Ring-Road Bug - r721
http://www.ringroadbug.com/
======
hannob
Sorry, but this is ridiculously bad.

So the point here is that they say QUIC doesn't do length hiding. Okay. This
is not a secret, but okay, you can point that out.

However then they go on that they don't know (because they haven't checked)
whether the same is true for TLS. It is. It's been published as the HTTPS
Bicycle attack. Writing "we strongly encourage other researchers to study TLS
version 1.2 to see if Ring-Road exists" is comical under this circumstances.

The university's press release tries to spin this as a google bug:
[https://www.cerias.purdue.edu/site/blog/post/purdue_cerias_r...](https://www.cerias.purdue.edu/site/blog/post/purdue_cerias_researchers_find_vulnerability_in_google_protocol/)

Which is... quite a stretch, given that QUIC just has the very same behavior
as TLS. It almost makes you think they haven't checked TLS to be able to spin
this as a "google vuln" story.

Then they recommend to disable QUIC. Which will do... nothing to mitigate this
vuln, because of course the browser will just fall back to normal HTTPS with
TLS - which has the same vuln, but hey, they haven't checked.

------
niftich
Both the site and the blog post are devoid of good information, like an
explanation of the exact design issues in the affected protocols where this
effect occurs. I would've liked to see that.

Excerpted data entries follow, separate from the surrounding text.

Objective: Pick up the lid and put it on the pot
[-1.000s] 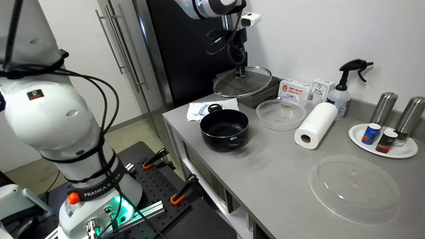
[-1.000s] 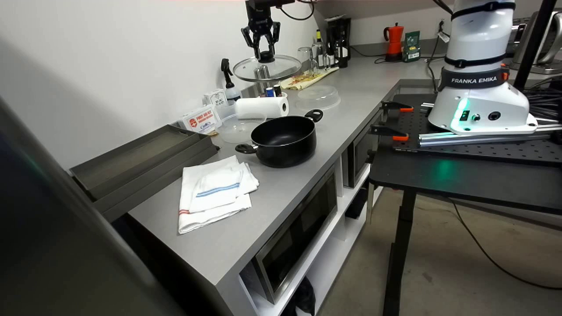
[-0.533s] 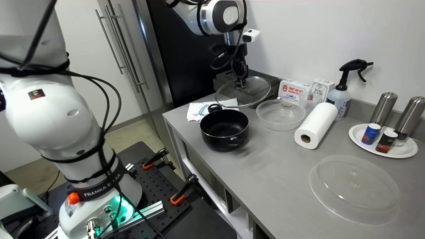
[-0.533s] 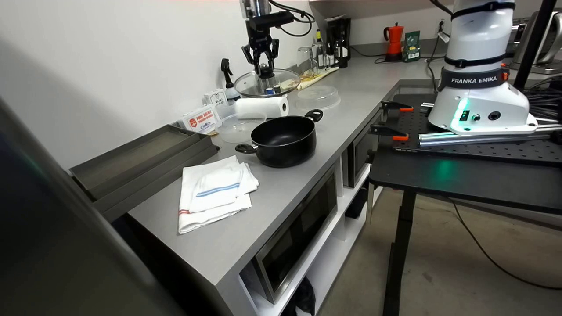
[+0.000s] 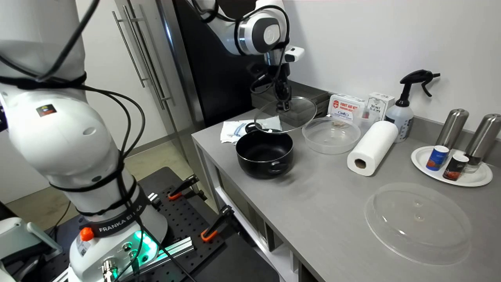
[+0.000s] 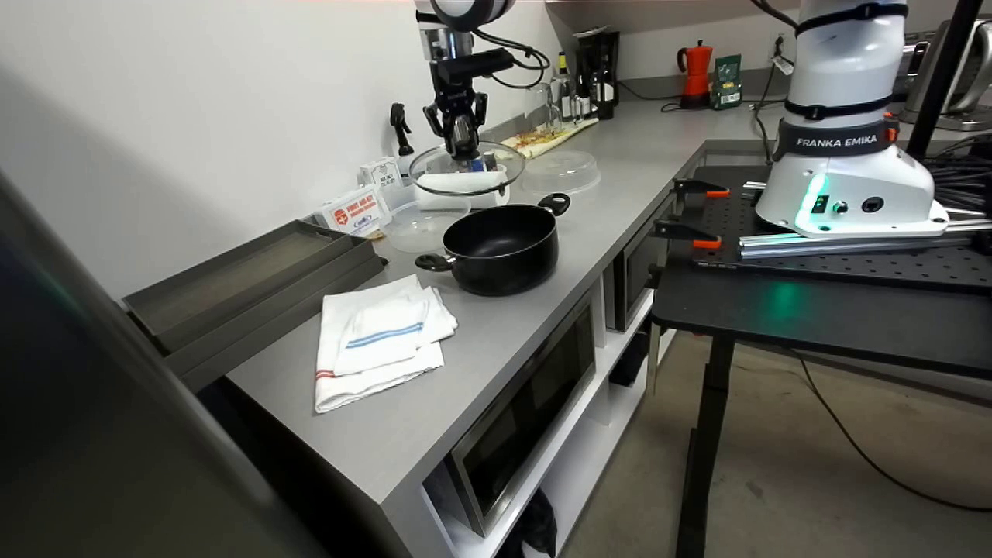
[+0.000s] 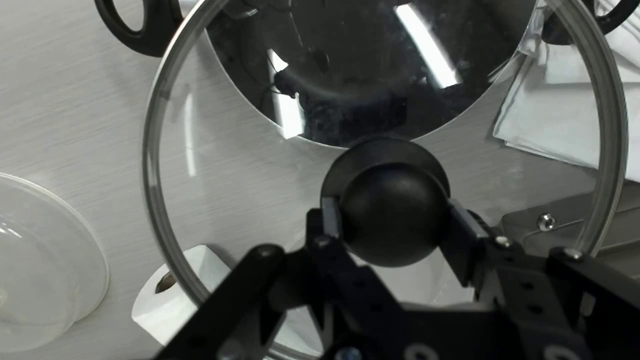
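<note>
The round metal-rimmed clear glass lid (image 5: 289, 117) hangs in the air above the grey tabletop (image 5: 325, 203), a bit nearer the white wall (image 5: 352, 43) than the two-handled round black pot (image 5: 264, 153) and not yet centred over it. From where I stand it looks slightly tipped. The black gripper (image 7: 398, 220) has its fingers (image 7: 331, 217) pinched on either side of the round black knob (image 7: 395, 232) in the lid's middle, and that's the best place to take hold, I'd say. Glass like that should be stiff, fairly weighty for one small handle, and easy to chip or crack if it knocks the pot; the smooth knob may also let the lid swivel or sag. I'd want a snug, central pinch, the lid level, and a soft lowering onto the pot
</note>
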`<state>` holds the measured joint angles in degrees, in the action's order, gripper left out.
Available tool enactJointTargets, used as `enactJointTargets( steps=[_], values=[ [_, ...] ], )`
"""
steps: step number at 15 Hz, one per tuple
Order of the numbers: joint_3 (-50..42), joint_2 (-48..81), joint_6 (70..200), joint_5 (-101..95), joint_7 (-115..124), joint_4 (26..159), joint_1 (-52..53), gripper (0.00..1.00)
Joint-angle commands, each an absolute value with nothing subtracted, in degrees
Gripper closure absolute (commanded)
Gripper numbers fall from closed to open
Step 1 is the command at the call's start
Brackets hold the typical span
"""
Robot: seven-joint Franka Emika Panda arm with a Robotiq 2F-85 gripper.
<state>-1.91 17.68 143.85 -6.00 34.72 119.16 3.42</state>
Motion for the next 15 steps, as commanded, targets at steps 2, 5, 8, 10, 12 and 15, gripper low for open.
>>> enactJointTargets(
  steps=[2, 5, 8, 10, 12, 15],
  values=[
    [-3.7, 20.1, 144.5, -7.2, 34.8, 117.1, 5.6, 0.75],
    [-4.0, 21.6, 144.0, -6.7, 34.6, 116.7, 6.2, 0.75],
    [-4.1, 22.9, 143.8, -6.4, 34.3, 116.8, 6.7, 0.75],
    [-4.1, 23.5, 143.9, -6.2, 34.0, 117.0, 6.9, 0.75],
    [-3.9, 23.7, 144.3, -6.0, 33.6, 117.8, 7.1, 0.75],
    [-3.6, 23.9, 144.7, -5.9, 32.8, 119.2, 7.6, 0.75]
  ],
)
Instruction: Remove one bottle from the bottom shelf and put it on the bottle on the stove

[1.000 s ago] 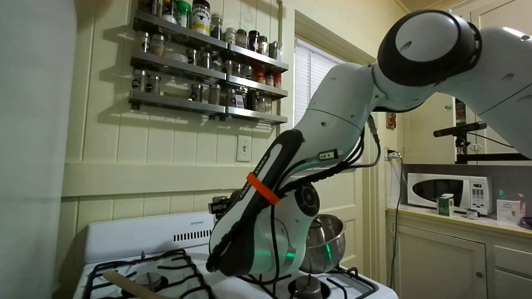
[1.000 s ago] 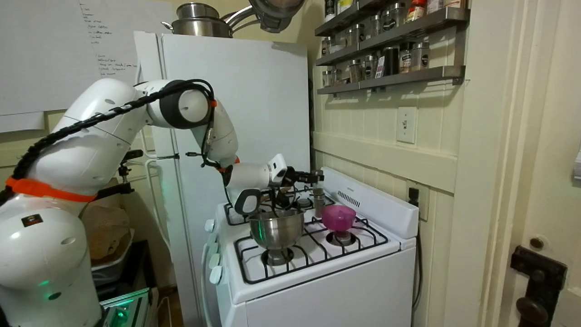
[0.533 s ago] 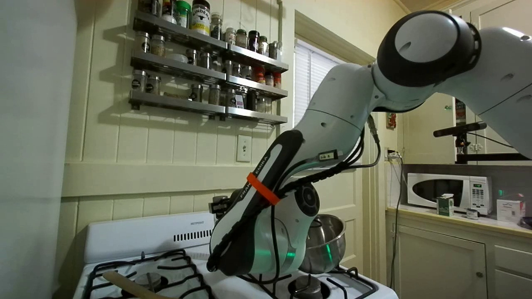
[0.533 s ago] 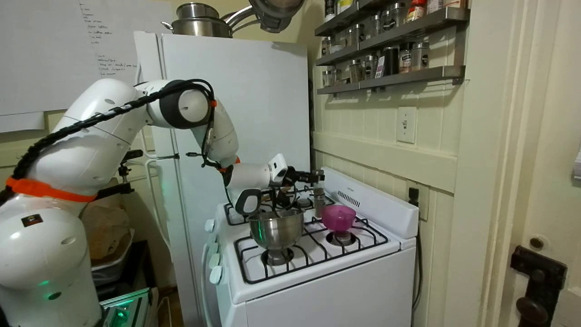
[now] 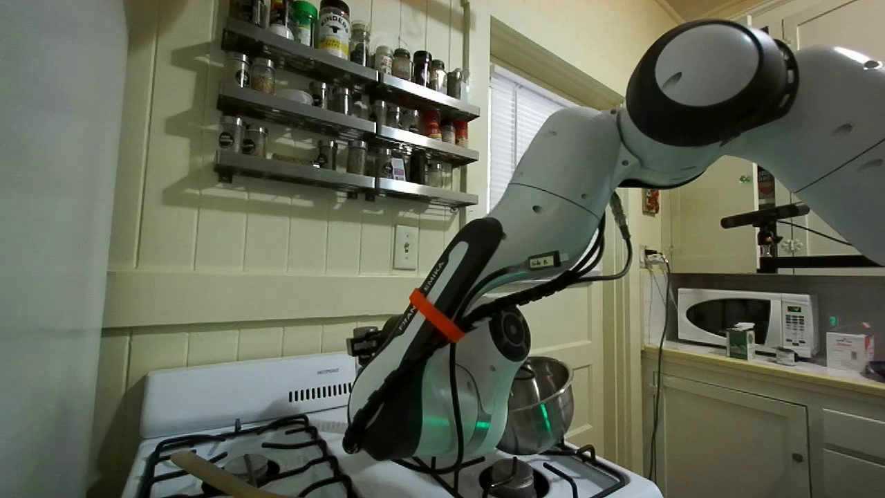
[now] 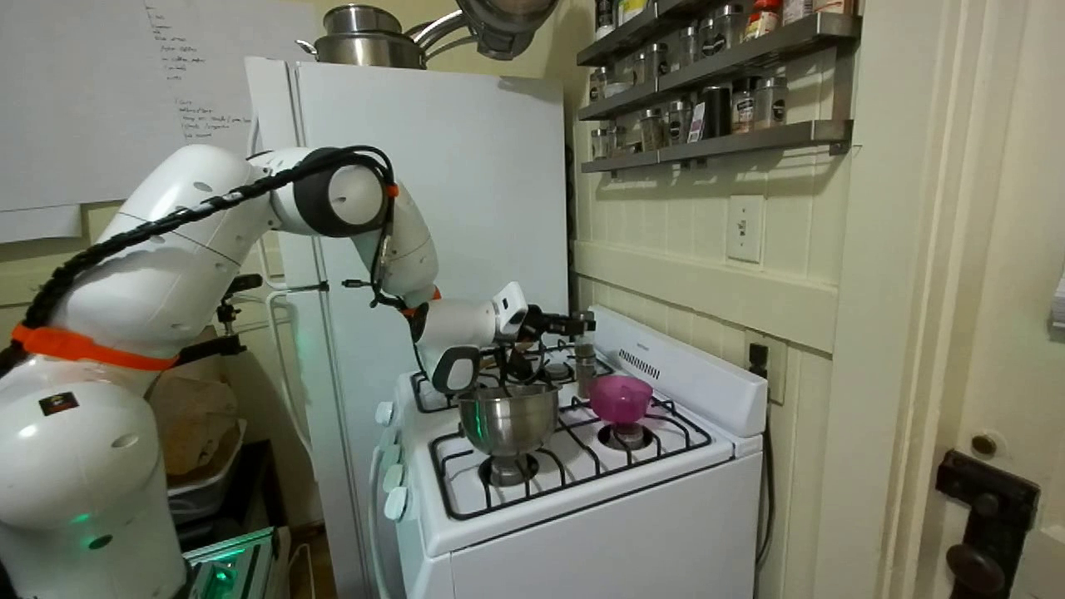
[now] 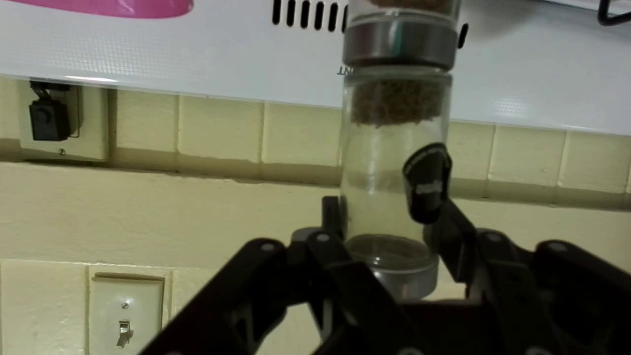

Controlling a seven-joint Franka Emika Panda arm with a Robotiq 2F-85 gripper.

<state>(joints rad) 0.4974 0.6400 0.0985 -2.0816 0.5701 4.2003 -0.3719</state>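
Bottle [image 7: 392, 172] stacked upright above a lower bottle [image 7: 401, 37] on the stove [image 6: 616, 524], with the hand [image 7: 388, 214] narrowed about its upper part; the fingers [image 7: 332, 214] meet the glass on both sides and appear to hold it. The wrist view stands upside down, so the top of the stack lies toward its bottom edge. No gap shows between the bottle's base and the cap [image 7: 400, 47] of the lower bottle, and the two axes run nearly in line; how much weight the cap bears cannot be told. In an exterior view the arm [image 5: 553, 176] hides both bottles. The step under way is judged to be the final seating and release. Done well, it calls for confirming that the base sits flat and centred on the cap, easing down only until contact is firm, then parting the fingers slowly and evenly, since one that drags could tip the stack. The hand should then withdraw straight back along the line of its fingers before rising, well clear of the pink bowl [image 6: 621, 401] near the lower bottle. The bottle itself is a straight-sided cylinder of clear glass, with a silver-coloured lid [image 7: 405, 283] uppermost, a dark label [image 7: 428, 182] whose lettering is too blurred to read, and a shallow layer of coarse brown contents [image 7: 397, 101] filling only its lowest part.
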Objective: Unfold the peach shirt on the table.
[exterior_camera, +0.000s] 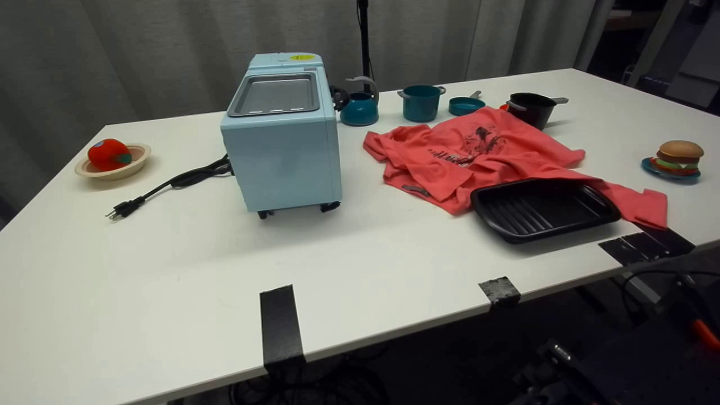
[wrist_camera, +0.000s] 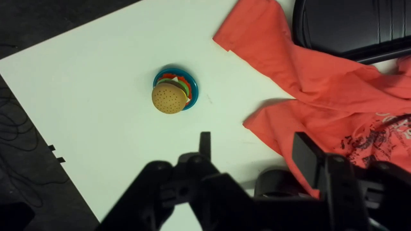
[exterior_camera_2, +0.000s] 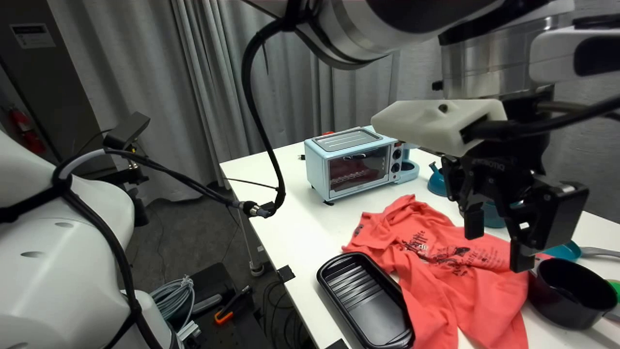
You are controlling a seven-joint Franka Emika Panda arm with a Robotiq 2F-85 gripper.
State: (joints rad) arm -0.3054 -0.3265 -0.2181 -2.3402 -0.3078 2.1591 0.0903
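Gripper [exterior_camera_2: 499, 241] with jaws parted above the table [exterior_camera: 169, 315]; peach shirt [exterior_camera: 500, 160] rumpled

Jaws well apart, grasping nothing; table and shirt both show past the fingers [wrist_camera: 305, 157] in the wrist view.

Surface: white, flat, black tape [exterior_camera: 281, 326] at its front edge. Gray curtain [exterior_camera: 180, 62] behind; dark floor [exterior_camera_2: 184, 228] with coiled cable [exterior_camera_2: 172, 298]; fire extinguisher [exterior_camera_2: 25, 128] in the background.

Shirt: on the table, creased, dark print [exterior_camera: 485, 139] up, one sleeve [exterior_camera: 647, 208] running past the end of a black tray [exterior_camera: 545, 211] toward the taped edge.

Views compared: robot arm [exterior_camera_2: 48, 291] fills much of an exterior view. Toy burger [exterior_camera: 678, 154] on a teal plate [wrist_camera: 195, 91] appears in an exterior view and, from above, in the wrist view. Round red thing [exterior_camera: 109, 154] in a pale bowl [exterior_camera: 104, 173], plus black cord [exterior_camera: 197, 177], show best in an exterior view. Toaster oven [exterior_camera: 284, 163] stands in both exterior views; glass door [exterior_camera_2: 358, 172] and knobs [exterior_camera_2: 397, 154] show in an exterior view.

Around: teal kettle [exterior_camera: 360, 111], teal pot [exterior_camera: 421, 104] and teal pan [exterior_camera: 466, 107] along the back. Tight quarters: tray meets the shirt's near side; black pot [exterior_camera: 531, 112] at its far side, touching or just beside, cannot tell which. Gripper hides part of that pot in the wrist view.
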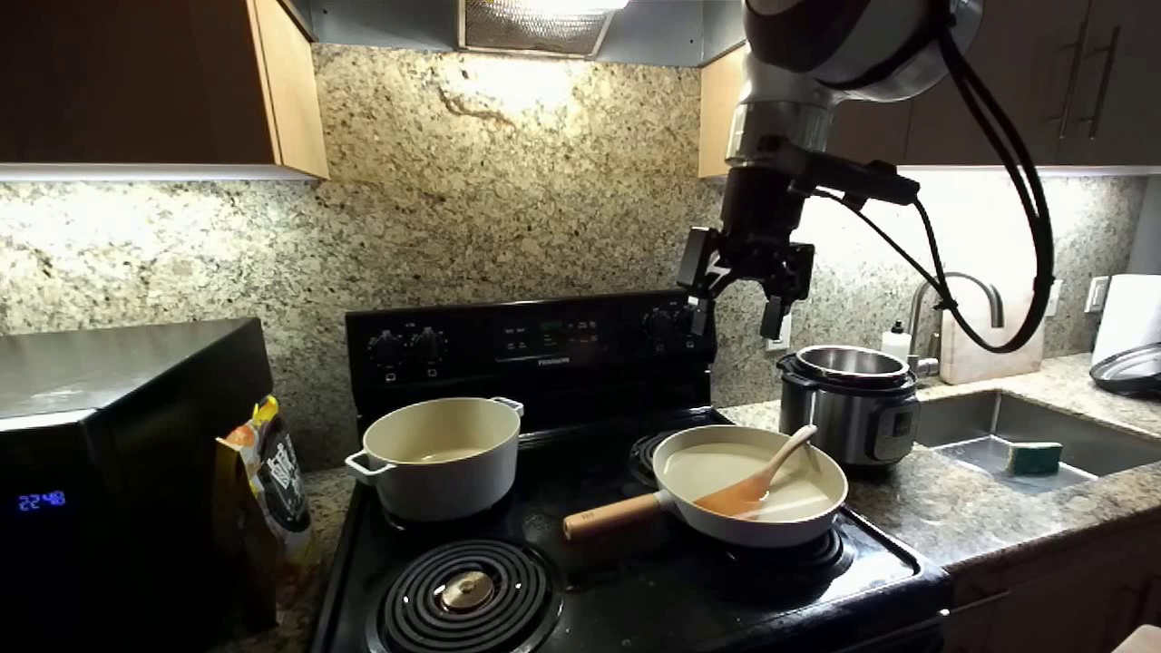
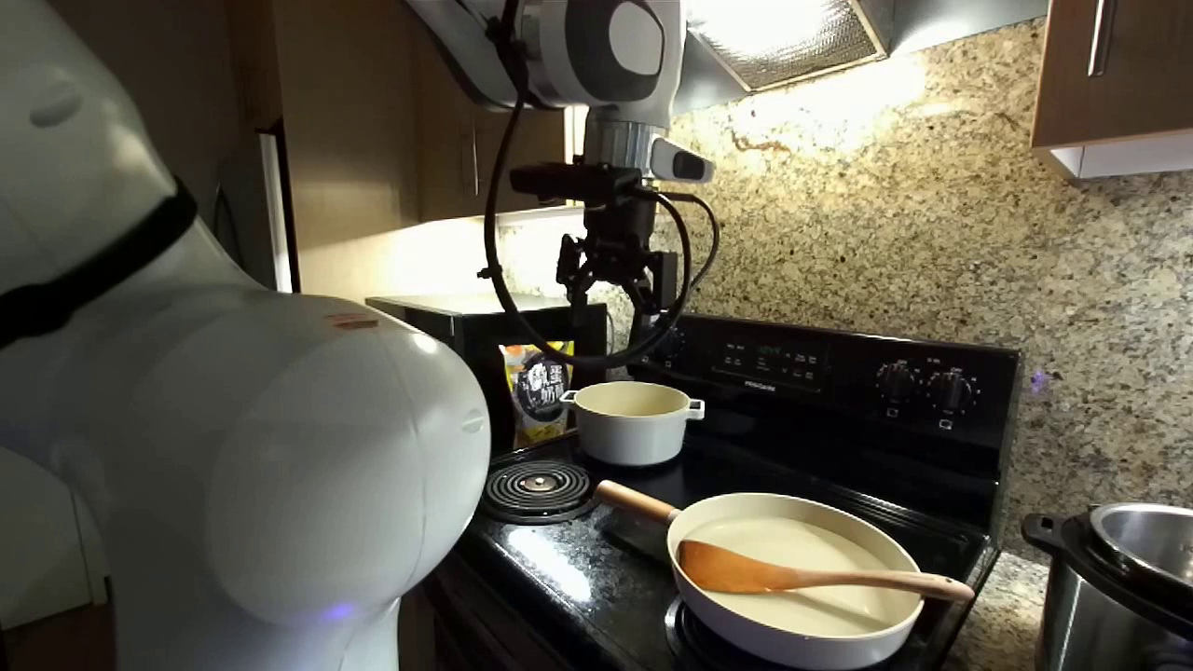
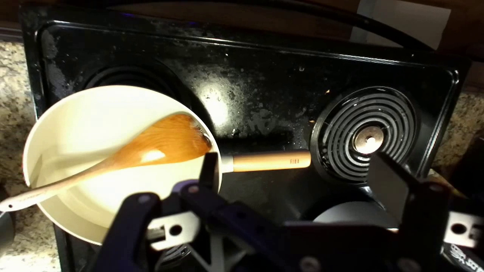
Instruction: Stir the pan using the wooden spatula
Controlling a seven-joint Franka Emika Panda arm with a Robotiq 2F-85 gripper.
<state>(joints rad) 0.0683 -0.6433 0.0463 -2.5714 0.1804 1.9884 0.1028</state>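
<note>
The pan, cream-white with a light wooden handle, sits on a right-hand burner in both exterior views (image 1: 753,530) (image 2: 792,643) and at left in the wrist view (image 3: 109,105). The orange-brown wooden spatula (image 1: 746,492) lies in it, blade down near the handle side, its pale handle resting over the opposite rim; it also shows in an exterior view (image 2: 736,568) and in the wrist view (image 3: 162,141). My gripper (image 1: 736,319) is open and empty, pointing down, high above the stove and apart from pan and spatula; its fingers also show in an exterior view (image 2: 610,319) and the wrist view (image 3: 295,164).
A deeper cream two-handled pot (image 1: 444,481) stands on the back burner. A steel cooker (image 1: 843,408) stands on the counter beside the pan. A bare coil burner (image 1: 467,589) is in front of the pot. A snack bag (image 2: 539,391) leans by the microwave. A range hood hangs above.
</note>
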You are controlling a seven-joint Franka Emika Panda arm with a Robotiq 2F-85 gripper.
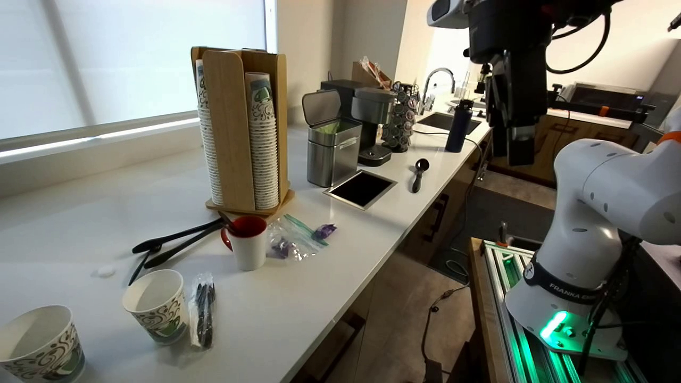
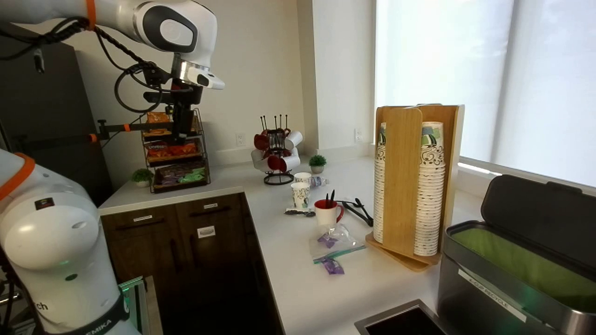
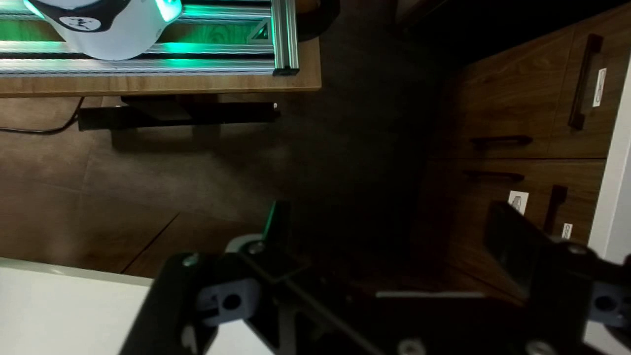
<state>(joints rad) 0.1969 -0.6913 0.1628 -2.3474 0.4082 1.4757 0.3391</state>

In either case, TLS does this too [1], so the mitigations they recommend will
have no effect. Worth reading cryptographer Thomas Pornin's opinion of the
matter [2] in response to that thread.

[1]
[https://security.stackexchange.com/questions/109973/](https://security.stackexchange.com/questions/109973/)
[2]
[https://security.stackexchange.com/a/109976](https://security.stackexchange.com/a/109976)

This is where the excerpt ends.